** INPUT DATA follows **

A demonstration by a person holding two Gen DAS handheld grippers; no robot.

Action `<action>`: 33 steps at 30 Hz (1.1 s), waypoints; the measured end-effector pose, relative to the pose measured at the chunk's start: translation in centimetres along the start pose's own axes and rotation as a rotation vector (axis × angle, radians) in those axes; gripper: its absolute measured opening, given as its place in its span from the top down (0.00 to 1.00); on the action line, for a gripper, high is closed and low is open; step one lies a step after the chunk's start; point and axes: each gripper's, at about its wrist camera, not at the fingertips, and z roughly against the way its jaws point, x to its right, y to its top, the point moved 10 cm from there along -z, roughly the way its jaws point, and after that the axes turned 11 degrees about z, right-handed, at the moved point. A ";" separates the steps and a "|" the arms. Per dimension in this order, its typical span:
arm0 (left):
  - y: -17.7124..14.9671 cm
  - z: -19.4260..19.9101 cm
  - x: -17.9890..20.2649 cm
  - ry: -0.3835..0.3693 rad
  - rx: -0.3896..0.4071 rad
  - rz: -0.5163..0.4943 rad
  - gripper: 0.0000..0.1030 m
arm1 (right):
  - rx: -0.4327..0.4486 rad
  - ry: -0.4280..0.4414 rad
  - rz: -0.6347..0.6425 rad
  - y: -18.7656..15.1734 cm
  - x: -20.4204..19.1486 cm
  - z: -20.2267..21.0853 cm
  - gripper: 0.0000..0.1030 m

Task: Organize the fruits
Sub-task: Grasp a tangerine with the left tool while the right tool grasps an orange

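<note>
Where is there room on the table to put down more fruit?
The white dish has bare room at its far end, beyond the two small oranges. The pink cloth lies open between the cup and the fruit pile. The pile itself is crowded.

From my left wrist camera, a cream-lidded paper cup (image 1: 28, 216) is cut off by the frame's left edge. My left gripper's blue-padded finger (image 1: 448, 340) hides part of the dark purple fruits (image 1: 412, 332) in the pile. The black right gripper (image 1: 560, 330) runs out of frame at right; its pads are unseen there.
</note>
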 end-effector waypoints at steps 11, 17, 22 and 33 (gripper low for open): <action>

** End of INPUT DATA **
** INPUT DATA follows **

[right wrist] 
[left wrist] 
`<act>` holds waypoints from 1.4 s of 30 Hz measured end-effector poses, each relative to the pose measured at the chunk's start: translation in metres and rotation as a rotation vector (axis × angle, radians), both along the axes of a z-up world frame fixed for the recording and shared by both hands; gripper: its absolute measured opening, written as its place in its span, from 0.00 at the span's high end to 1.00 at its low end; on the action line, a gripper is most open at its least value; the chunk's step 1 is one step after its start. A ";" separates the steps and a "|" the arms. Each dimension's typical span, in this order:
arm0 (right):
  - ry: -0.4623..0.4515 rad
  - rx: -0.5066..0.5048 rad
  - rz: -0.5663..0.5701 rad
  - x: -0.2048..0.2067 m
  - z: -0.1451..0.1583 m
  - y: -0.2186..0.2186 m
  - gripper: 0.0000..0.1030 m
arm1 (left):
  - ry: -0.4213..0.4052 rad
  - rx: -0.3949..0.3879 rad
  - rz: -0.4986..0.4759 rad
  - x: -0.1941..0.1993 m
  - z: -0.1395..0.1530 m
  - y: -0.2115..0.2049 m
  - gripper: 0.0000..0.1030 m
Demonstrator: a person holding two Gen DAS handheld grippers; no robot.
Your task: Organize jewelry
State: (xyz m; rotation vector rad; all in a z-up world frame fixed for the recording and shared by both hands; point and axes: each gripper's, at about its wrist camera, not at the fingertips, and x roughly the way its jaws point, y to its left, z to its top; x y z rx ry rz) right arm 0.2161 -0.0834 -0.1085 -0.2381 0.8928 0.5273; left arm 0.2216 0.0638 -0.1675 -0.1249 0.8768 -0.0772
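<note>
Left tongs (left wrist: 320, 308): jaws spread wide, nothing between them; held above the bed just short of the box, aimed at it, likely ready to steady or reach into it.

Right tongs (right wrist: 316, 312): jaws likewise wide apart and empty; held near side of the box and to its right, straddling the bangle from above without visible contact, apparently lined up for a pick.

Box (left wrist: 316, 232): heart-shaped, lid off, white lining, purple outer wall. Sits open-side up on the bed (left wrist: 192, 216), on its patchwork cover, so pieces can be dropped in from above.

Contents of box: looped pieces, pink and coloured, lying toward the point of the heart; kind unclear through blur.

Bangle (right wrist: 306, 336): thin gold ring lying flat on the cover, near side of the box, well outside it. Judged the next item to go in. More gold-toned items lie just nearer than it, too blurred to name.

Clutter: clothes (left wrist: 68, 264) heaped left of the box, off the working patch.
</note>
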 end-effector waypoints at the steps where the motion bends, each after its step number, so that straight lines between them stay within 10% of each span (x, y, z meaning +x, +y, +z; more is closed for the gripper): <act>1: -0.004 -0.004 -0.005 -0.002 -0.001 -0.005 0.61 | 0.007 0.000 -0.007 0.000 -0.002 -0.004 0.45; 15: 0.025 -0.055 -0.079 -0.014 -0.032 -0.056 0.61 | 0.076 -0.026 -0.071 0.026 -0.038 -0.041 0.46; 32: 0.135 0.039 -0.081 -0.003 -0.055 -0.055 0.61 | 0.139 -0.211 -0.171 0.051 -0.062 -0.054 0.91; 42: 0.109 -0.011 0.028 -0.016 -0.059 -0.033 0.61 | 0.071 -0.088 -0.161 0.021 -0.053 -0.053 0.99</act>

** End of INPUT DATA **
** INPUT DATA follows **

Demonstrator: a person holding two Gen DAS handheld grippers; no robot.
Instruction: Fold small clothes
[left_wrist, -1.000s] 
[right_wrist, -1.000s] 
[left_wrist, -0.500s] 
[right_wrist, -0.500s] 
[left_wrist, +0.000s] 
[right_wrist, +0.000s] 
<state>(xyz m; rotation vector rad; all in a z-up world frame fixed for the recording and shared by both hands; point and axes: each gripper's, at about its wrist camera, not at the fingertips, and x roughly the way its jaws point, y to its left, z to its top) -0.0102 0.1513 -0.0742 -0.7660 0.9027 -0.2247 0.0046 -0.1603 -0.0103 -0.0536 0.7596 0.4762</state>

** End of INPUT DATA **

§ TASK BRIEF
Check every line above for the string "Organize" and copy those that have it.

§ WRITTEN ANSWER
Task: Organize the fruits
Your task: Organize jewelry

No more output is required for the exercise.